The GDC panel will afford each member opportunities to discuss their challenges and successes at LucasArts or Lucasfilm Games, like Falstein's first big win at the developer, which came after a major year delay.
Lucasfilm Games' first two games, Ballblazer and Rescue on Fractalus!, were slated to be released on Atari systems, but when ownership changed hands at Atari, the two companies had to renegotiate their contracts. That meant a lot of waiting and deferred gratification. It wasn't until those games and a couple more were released that Falstein realized Lucasfilm Games' burgeoning success.
Do you do something besides games?
"We did get those games out, and we got a couple more out in very quick order, so by 1985 or so, we had four games out on the market," he said. "I went to I believe it was a Consumer Electronics Show. Before E3 that was the main way games were publicized at the big conferences. I was talking to somebody who came to our booth and played our games and thought there were great. He asked us how big was our company. We thought about it (I was there with, I think, David Fox) and said, 'Oh, I think we've got about 400 people.' His jaw dropped open.
"He said, 'Four hundred people? But you guys have only done a couple of games. Do you do something besides games?'
"We realized that he hadn't put it together that Lucasfilm Games was the same company that was Lucasfilm and Star Wars.
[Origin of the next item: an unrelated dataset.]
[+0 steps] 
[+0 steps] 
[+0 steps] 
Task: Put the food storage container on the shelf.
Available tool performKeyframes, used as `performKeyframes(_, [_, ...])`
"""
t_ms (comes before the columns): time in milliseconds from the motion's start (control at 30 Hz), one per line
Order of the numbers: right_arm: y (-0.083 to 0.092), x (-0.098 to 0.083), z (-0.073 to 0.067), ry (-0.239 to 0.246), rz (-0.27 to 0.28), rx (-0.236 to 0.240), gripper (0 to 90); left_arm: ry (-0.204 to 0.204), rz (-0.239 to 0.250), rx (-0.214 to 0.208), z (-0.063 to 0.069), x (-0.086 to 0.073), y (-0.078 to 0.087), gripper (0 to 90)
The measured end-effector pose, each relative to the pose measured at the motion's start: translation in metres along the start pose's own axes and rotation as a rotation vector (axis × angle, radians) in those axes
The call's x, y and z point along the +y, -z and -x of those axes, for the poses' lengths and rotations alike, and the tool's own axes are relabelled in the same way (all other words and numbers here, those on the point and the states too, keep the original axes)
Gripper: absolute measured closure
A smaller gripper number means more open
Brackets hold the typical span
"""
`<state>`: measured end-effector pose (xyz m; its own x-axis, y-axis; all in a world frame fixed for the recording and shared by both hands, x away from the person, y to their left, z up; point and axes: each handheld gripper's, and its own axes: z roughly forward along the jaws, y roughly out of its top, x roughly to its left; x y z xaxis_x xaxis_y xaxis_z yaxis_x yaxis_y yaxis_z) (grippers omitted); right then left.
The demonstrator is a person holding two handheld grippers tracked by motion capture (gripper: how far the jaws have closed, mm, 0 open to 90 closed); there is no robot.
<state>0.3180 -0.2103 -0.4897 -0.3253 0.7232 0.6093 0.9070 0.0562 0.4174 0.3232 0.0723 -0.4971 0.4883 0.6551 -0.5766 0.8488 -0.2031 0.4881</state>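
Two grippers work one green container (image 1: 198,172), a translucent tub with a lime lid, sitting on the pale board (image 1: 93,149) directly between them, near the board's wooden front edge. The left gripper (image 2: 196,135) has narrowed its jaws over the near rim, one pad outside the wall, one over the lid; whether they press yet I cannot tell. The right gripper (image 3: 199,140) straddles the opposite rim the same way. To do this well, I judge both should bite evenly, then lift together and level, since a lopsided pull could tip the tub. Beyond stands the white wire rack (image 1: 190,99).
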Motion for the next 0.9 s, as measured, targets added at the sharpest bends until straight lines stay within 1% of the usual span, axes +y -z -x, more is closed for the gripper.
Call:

When we mentioned it, he laughed and was like, 'Oh, I don't know how I never made that connection.'"
"It was a real milestone for us because it was our first indicator that there were people who were falling in love with the games not because, oh this is George Lucas and Star Wars, but that they just loved the games for their own sake."
"We're very confident getting up in front of an audience and improvising."
That's the kind of thing they want to discuss at GDC.
Their time at GDC will be more limited, so the talk will be more structured than the PayPal free-for-all. Between now and GDC 2014, the group will assemble and practice to ensure that their multiple perspectives coalesce. The group of former LucasArts employees, now older and wiser, has a plan. But that doesn't mean there won't be room to go off-script.
"We have some rehearsals planned between now and March," he said. "We will be trying refine our stories, so that we can present it in a little bit more coherent fashion at GDC. And the fact is that everybody who's going to be on that panel is going to be on that panel has done on that panel has done a lot of speaking. It's interesting. We were all so young and new at everything in 1984 and that era. But now, most of us have had many years of experience and presentation in the industry and a lot more gray hair, or a lot less hair — or some of both — so we're very confident getting up in front of an audience and improvising if we have to. Stuff like that works pretty well for us."